Extreme gradient boosting

Extreme Gradient Boosting (XGB) is an advanced gradient boosting algorithm known for its fast execution and accuracy79 developed by Chen and Guestrin80. It constructs sequential decision trees, each correcting the errors of the preceding one. Like RF, XGB effectively handles data with high variability by iteratively focusing on regions where previous models underperformed81. In this study, the XGB regressor was configured with 100 decision trees (n_estimators = 100) and a learning rate of 0.1, striking a balance between complexity and efficiency. XGB uses gradient boosting to sequentially learn from previous prediction errors and incorporates regularization techniques (L1 and L2) to prevent overfitting. Final predictions for CS were derived by aggregating weighted outputs from all trees.

Grey Wolf optimizer

The Grey Wolf Optimizer (GWO), proposed by Mirjalili in 201482, is a nature-inspired metaheuristic known for its effectiveness, simplicity, and minimal parameter tuning83. Inspired by the hierarchical social structure and hunting strategies of grey wolves, GWO optimizes by iteratively updating three best solutions—alpha (α), beta (β), and delta (δ)—that guide the search process84,85. Other members (omega wolves, ω) adapt their positions based on these leading solutions, thus converging toward an optimal result. Due to its robustness, GWO has been applied widely in engineering, machine learning, bioinformatics, power flow control, scheduling, and cryptography86,87,88. Figure 7 visually represents the wolves’ movement patterns toward the optimal solution.

Fig. 7
figure 7

Visualization of GWO showing omega wolves moving toward the alpha (α), beta (β), and delta (δ) leaders in the optimization process.

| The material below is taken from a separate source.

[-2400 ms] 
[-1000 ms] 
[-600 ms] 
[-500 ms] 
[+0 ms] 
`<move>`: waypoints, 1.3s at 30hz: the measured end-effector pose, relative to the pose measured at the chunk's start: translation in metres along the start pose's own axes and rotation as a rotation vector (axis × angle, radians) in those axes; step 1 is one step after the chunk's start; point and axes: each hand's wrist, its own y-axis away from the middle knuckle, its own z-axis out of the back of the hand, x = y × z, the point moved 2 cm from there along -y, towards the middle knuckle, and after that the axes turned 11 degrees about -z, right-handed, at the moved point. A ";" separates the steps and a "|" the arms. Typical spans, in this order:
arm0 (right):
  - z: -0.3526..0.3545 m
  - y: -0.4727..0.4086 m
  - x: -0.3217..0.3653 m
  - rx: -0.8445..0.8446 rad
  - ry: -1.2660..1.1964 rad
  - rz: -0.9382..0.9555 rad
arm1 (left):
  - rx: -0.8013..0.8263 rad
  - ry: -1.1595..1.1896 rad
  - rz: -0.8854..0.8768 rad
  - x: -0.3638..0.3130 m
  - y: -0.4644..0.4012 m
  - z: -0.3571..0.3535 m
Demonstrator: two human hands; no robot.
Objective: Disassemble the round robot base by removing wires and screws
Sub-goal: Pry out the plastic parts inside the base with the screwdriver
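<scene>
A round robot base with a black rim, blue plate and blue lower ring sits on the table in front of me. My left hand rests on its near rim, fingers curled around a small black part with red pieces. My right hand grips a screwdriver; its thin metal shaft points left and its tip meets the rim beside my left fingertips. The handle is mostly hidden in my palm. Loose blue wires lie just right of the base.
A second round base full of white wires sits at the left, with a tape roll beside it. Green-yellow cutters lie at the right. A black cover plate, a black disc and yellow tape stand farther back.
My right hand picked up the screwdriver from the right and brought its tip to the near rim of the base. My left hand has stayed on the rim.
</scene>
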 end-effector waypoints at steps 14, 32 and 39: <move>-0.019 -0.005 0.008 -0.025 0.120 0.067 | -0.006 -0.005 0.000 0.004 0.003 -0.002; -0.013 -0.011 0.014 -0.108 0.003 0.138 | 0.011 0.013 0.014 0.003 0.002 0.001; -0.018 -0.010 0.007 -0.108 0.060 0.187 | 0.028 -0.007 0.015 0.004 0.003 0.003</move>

Particle swarm optimization

PSO, inspired by swarm behaviours observed in nature, is a popular metaheuristic algorithm proposed by Eberhart and Kennedy in 199589,90. It utilizes the collective intelligence of particles (candidate solutions) to effectively explore and exploit the search space. Each particle updates its position based on its personal best solution (pBest) and the global best solution (gBest) identified by the swarm, guided by inertia weight, cognitive, and social parameters91,92. PSO is well-suited to dynamic optimization problems due to its minimal constraints on objective function continuity, straightforward implementation, and computational efficiency93. Figure 8 illustrates how particles iteratively move toward the optimal solution through swarm intelligence.

Fig. 8
figure 8

Visualization of PSO particles modifying their locations according to personal and global optimum solutions to achieve the best result.

Firefly algorithm

FA is a nature-inspired optimization technique simulating the bioluminescent attraction behaviours of fireflies, effectively balancing global and local searches94,95. In FA, less bright fireflies move toward brighter ones based on their brightness (fitness), intelligently guiding the search process toward optimal solutions96. The attraction intensity diminishes with distance, ensuring diverse exploration while preventing stagnation at local optima through random movements if no brighter neighbours are found. Due to its capability in addressing high-dimensional and nonlinear optimization problems, FA has been successfully applied in engineering design, machine learning, and multi-criteria decision-making96. Figure 9 visually illustrates the FA mechanism, depicting fireflies moving toward the brightest solutions.

Fig. 9
figure 9

Visualization of FA fireflies moving toward the brightest firefly, mimicking swarm intelligence for optimization.

Evaluation metrics

  • R² (Coefficient of Determination): Determines the proportion of the dependent variable’s variance that the model can explain, ranging from -∞ to 1, where 1 indicates a perfect fit.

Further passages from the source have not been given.